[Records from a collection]
--------

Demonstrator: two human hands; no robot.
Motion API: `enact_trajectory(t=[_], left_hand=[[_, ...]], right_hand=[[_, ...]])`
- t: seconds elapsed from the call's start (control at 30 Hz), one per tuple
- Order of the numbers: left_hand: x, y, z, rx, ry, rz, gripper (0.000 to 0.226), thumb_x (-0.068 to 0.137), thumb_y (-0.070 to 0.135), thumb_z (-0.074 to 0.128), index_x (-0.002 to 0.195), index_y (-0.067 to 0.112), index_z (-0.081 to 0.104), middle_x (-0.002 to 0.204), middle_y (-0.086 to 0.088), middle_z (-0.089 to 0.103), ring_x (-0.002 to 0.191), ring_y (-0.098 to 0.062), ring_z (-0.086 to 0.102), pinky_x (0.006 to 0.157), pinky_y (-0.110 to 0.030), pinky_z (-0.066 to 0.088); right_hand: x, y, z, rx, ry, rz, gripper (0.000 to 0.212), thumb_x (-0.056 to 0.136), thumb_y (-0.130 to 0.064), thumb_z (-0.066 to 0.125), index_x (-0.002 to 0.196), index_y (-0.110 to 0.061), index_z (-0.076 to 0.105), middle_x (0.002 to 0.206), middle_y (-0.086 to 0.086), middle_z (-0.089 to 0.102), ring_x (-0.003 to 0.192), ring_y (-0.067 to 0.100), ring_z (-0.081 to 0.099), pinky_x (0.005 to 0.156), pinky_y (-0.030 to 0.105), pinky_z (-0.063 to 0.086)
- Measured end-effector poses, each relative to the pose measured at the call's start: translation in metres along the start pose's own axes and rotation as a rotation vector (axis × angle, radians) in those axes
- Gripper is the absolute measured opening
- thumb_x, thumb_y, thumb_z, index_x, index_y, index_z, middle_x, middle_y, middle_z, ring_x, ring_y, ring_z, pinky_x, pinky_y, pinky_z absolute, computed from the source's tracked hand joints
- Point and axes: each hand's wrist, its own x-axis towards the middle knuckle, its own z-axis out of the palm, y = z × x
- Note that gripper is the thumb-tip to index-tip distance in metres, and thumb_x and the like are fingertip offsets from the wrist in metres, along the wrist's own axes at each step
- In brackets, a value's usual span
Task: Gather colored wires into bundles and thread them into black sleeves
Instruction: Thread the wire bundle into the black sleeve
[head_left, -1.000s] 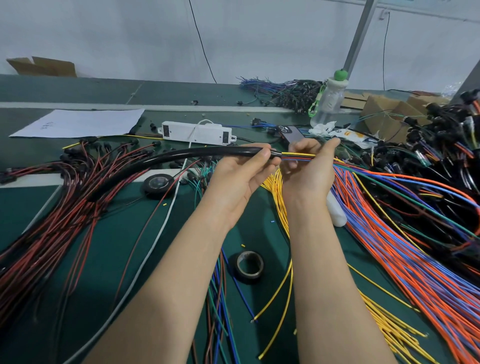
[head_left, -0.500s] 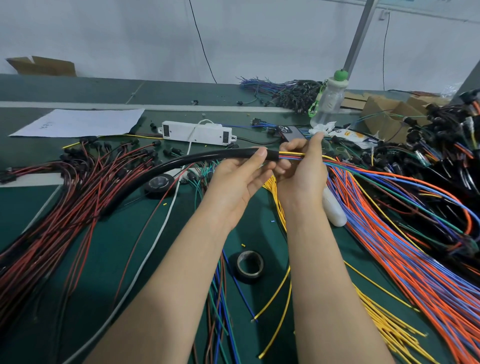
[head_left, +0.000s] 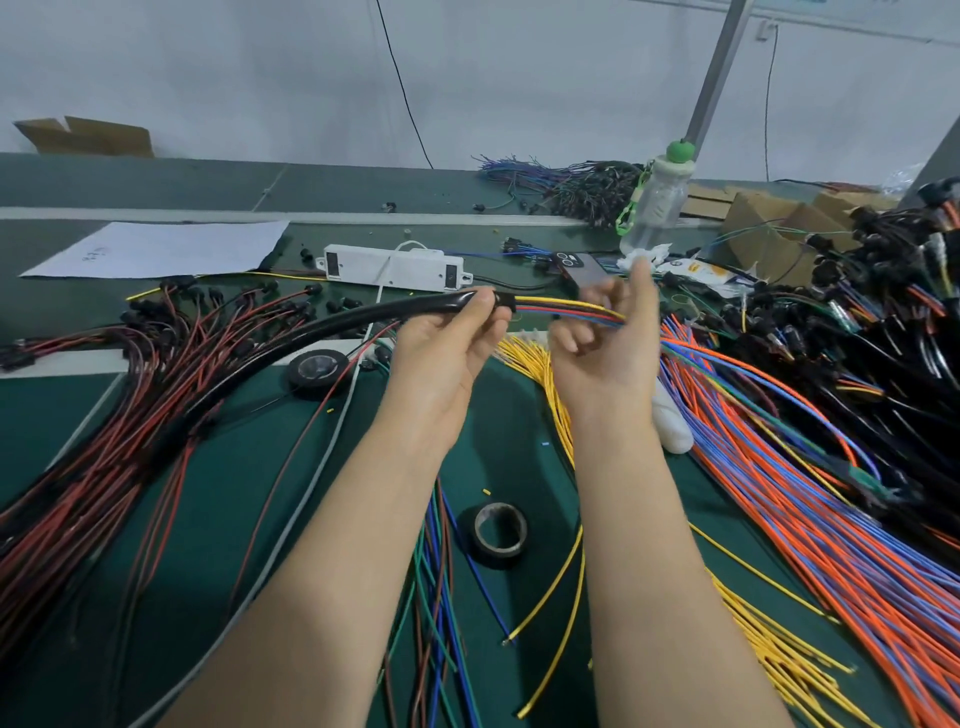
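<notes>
Head view: nearest, under the grip, a black tape roll (head_left: 500, 535) lies on green mat (head_left: 218, 493) between the forearms. The left hand (head_left: 447, 353) clamps the black sleeve (head_left: 332, 330) at its mouth. The colored wire bundle (head_left: 566, 309) runs out rightward into the blurred right hand (head_left: 605, 358), whose hold I cannot tell. Orange-blue wires (head_left: 779, 467) crowd the grip's right and red-black wires (head_left: 104, 441) its left. Beyond stand a white power strip (head_left: 395, 267), a bottle (head_left: 657, 202) and the wall (head_left: 519, 78).
</notes>
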Motion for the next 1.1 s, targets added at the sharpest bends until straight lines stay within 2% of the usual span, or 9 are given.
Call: enact_trajectory(t=[0.17, 0.23, 0.3, 0.37, 0.6, 0.7, 0.77, 0.9, 1.1], left_hand=[[0.005, 0.001, -0.01, 0.017, 0.054, -0.054, 0.011, 0.09, 0.002, 0.058, 0.08, 0.0, 0.063, 0.061, -0.001, 0.067, 0.059, -0.005, 0.066, 0.058, -0.012, 0.052], [0.004, -0.001, -0.011, 0.014, 0.04, -0.084, 0.01, 0.09, 0.002, 0.058, 0.082, 0.0, 0.062, 0.06, 0.0, 0.067, 0.059, -0.005, 0.066, 0.058, -0.012, 0.052], [0.004, -0.002, -0.009, 0.014, 0.0, -0.106, 0.01, 0.091, 0.003, 0.057, 0.082, 0.0, 0.062, 0.061, 0.0, 0.067, 0.06, -0.005, 0.066, 0.059, -0.012, 0.053], [0.002, -0.004, -0.006, 0.032, -0.046, -0.124, 0.011, 0.091, 0.002, 0.057, 0.082, -0.001, 0.063, 0.062, 0.0, 0.067, 0.06, -0.004, 0.066, 0.06, -0.012, 0.053], [0.001, -0.01, -0.001, 0.079, 0.005, -0.051, 0.013, 0.091, 0.002, 0.057, 0.08, 0.002, 0.063, 0.062, 0.001, 0.067, 0.059, -0.005, 0.065, 0.061, -0.012, 0.053], [0.006, 0.001, -0.007, -0.002, 0.097, 0.014, 0.015, 0.09, -0.001, 0.057, 0.076, 0.001, 0.062, 0.063, -0.001, 0.066, 0.058, -0.006, 0.066, 0.059, -0.011, 0.052], [0.008, 0.007, -0.012, -0.021, 0.132, 0.024, 0.016, 0.09, -0.001, 0.057, 0.075, 0.001, 0.062, 0.064, -0.003, 0.066, 0.057, -0.006, 0.065, 0.057, -0.011, 0.051], [0.006, 0.007, -0.014, 0.017, 0.087, -0.015, 0.017, 0.091, 0.001, 0.057, 0.075, 0.001, 0.062, 0.059, -0.001, 0.067, 0.058, -0.005, 0.065, 0.057, -0.011, 0.051], [-0.001, -0.004, -0.001, 0.074, -0.037, -0.08, 0.014, 0.091, 0.003, 0.056, 0.079, 0.002, 0.062, 0.06, 0.002, 0.067, 0.06, -0.003, 0.066, 0.06, -0.011, 0.052]], right_hand=[[0.003, -0.014, -0.012, 0.413, 0.101, -0.069, 0.054, 0.101, -0.034, 0.042, 0.05, -0.018, 0.033, 0.045, -0.004, 0.034, 0.05, 0.014, 0.043, 0.06, 0.023, 0.037], [0.003, -0.013, -0.011, 0.521, 0.039, -0.042, 0.064, 0.102, -0.034, 0.038, 0.041, -0.016, 0.033, 0.041, -0.004, 0.028, 0.041, 0.014, 0.04, 0.05, 0.022, 0.037], [0.002, -0.01, -0.009, 0.513, -0.02, -0.02, 0.067, 0.103, -0.036, 0.035, 0.038, -0.017, 0.03, 0.039, -0.005, 0.022, 0.032, 0.011, 0.027, 0.035, 0.02, 0.027], [0.0, -0.006, -0.009, 0.493, -0.05, -0.001, 0.067, 0.103, -0.037, 0.033, 0.039, -0.017, 0.03, 0.038, -0.005, 0.021, 0.03, 0.01, 0.022, 0.031, 0.018, 0.021], [-0.001, -0.002, -0.005, 0.44, 0.054, -0.002, 0.049, 0.098, -0.033, 0.048, 0.054, -0.018, 0.032, 0.042, -0.006, 0.027, 0.036, 0.01, 0.034, 0.042, 0.02, 0.029], [0.0, -0.012, -0.01, 0.588, 0.124, -0.037, 0.039, 0.091, -0.031, 0.059, 0.063, -0.019, 0.034, 0.045, -0.006, 0.031, 0.038, 0.013, 0.04, 0.045, 0.022, 0.034], [0.001, -0.017, -0.015, 0.65, 0.122, -0.06, 0.041, 0.092, -0.032, 0.056, 0.062, -0.019, 0.032, 0.043, -0.006, 0.026, 0.035, 0.012, 0.034, 0.041, 0.022, 0.03], [0.002, -0.018, -0.017, 0.528, 0.069, -0.08, 0.058, 0.101, -0.037, 0.039, 0.046, -0.019, 0.026, 0.04, -0.005, 0.017, 0.032, 0.012, 0.02, 0.035, 0.019, 0.018], [0.0, -0.016, -0.007, 0.443, -0.023, -0.083, 0.067, 0.103, -0.041, 0.031, 0.041, -0.018, 0.03, 0.039, -0.005, 0.019, 0.032, 0.011, 0.02, 0.034, 0.02, 0.017]])
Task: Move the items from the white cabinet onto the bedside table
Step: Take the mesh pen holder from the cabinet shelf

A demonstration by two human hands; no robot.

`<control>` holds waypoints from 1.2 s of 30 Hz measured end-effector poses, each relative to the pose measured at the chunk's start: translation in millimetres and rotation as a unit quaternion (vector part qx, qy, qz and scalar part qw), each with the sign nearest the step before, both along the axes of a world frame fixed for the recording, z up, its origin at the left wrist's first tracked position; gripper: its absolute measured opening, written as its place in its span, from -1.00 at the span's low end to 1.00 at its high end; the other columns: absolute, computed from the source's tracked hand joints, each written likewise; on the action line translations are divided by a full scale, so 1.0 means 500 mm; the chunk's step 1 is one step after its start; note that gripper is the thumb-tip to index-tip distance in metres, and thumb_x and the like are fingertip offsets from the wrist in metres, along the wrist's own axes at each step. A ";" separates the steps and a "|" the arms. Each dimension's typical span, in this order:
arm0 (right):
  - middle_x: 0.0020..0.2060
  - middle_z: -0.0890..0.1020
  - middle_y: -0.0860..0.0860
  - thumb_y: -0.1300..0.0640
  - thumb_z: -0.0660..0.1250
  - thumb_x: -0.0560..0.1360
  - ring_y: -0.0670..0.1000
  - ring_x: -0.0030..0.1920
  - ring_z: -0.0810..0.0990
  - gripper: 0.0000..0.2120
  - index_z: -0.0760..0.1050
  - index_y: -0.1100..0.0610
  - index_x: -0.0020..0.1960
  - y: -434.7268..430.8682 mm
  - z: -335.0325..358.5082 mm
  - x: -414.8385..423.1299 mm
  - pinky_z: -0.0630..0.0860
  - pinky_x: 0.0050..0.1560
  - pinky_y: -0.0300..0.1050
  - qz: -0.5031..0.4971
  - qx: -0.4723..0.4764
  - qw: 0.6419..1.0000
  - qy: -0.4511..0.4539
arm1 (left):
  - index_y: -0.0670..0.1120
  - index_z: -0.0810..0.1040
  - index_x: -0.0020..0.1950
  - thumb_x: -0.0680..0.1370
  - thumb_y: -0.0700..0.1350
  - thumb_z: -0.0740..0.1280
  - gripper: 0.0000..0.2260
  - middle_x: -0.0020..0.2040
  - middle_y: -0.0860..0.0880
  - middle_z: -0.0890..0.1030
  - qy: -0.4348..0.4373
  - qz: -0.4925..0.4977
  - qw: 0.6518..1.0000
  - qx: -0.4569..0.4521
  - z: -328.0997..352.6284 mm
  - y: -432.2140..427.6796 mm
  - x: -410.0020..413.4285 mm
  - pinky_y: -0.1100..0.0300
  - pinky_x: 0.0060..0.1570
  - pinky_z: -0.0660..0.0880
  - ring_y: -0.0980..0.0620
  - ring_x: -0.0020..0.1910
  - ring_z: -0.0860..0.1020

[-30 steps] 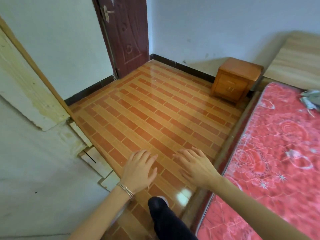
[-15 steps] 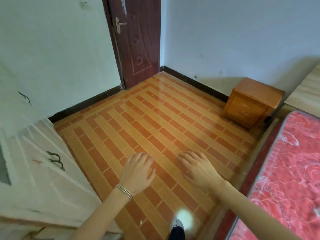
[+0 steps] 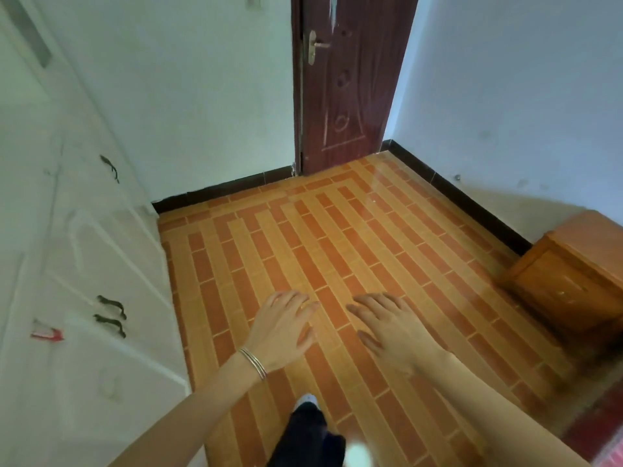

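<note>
1. The left hand (image 3: 281, 328) and the right hand (image 3: 391, 326) hang side by side, palms down, over the tiled floor (image 3: 337, 230); neither touches anything
2. The fingers (image 3: 293, 299) of both hands are spread loosely apart and carry nothing, which suits a person walking between two pieces of furniture, not one in mid-carry
3. The white cabinet (image 3: 84, 264) runs along the left edge of the view, its doors shut, with dark handles (image 3: 111, 313) on the panels; a small red-and-white scrap (image 3: 47, 333) sits against one door, too blurred to name
4. The items to be moved cannot be seen: I judge they lie behind the closed doors, so nothing has yet left the cabinet
5. The bedside table (image 3: 573, 274) stands at the right edge, against the wall and well apart from the cabinet, with the open floor between them; the part of its tabletop in view looks bare
6. A dark trouser leg and a pale shoe (image 3: 306, 399) show at the bottom edge, pointing toward the brown door (image 3: 350, 79) in the far corner
7. My reading is that the task is at its start; the left hand is nearer the cabinet handles, so it is the likelier one to pull a door open
8. The risk later is the walk across the glossy floor with full hands
</note>
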State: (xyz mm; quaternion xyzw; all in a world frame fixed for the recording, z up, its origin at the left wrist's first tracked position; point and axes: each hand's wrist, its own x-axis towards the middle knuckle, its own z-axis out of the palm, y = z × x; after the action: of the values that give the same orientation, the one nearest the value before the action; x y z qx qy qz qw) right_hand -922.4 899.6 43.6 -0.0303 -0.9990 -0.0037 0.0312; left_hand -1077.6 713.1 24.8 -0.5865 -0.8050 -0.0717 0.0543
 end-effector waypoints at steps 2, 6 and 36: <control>0.18 0.54 -0.02 -0.11 0.08 0.48 0.03 0.16 0.52 -0.57 0.43 0.03 0.26 0.039 -0.003 -0.057 0.49 0.13 0.02 0.026 0.011 1.000 -0.003 | -0.03 0.60 0.18 0.50 0.11 0.12 -0.59 0.10 -0.01 0.62 0.010 0.023 1.000 0.002 -0.008 0.027 -0.044 0.04 0.14 0.47 -0.01 0.11 0.54; 0.21 0.53 0.02 -0.11 0.07 0.50 0.06 0.20 0.50 -0.57 0.42 0.04 0.28 0.137 0.018 -0.200 0.46 0.17 0.07 0.069 0.034 0.997 -0.012 | -0.03 0.61 0.16 0.49 0.10 0.15 -0.61 0.07 -0.02 0.62 0.023 0.074 0.997 0.018 -0.009 0.088 -0.159 0.06 0.16 0.31 -0.03 0.09 0.55; 0.20 0.55 -0.02 -0.08 -0.02 0.51 0.00 0.21 0.51 -0.54 0.44 0.01 0.28 0.346 0.116 -1.056 0.38 0.24 0.04 0.495 0.031 0.867 0.041 | -0.04 0.61 0.14 0.47 0.09 0.16 -0.62 0.06 -0.04 0.62 0.080 0.542 0.836 0.026 0.120 0.224 -0.567 0.00 0.11 0.47 -0.09 0.10 0.56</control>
State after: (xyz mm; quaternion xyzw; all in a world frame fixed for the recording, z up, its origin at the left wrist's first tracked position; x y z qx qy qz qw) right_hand -1450.4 1072.7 101.4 0.4689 -0.8802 -0.0180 0.0707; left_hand -1361.2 825.2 84.6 -0.0581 -0.9848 -0.0049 0.1638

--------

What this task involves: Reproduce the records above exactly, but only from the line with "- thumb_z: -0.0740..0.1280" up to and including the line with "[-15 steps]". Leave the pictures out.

Result for this task:
  - thumb_z: -0.0740..0.1280
  - gripper: 0.0000..0.2260
  - middle_x: -0.0020..0.2040
  - middle_y: -0.0860..0.0880
  - middle_z: -0.0890..0.1030
  - qy: -0.4348..0.4373
  - qz: -0.4925..0.4977
  - qw: 0.6518..1.0000
  - qx: -0.4569..0.4521
  - z: -328.0997..352.6284 mm
  - y: -432.2140..427.6796 mm
  - x: -410.0020..413.4285 mm
  - pinky_y: -0.1100..0.0300
  - pinky_x: 0.0060..0.1570
  - pinky_z: -0.0660..0.0880
  - ring_y: -0.0980..0.0620
  - ring_x: -0.0020..0.1910
  - ring_z: -0.0860..0.1020

[-30 steps] 
[-15 steps] 

The exercise is done, and nothing more is needed.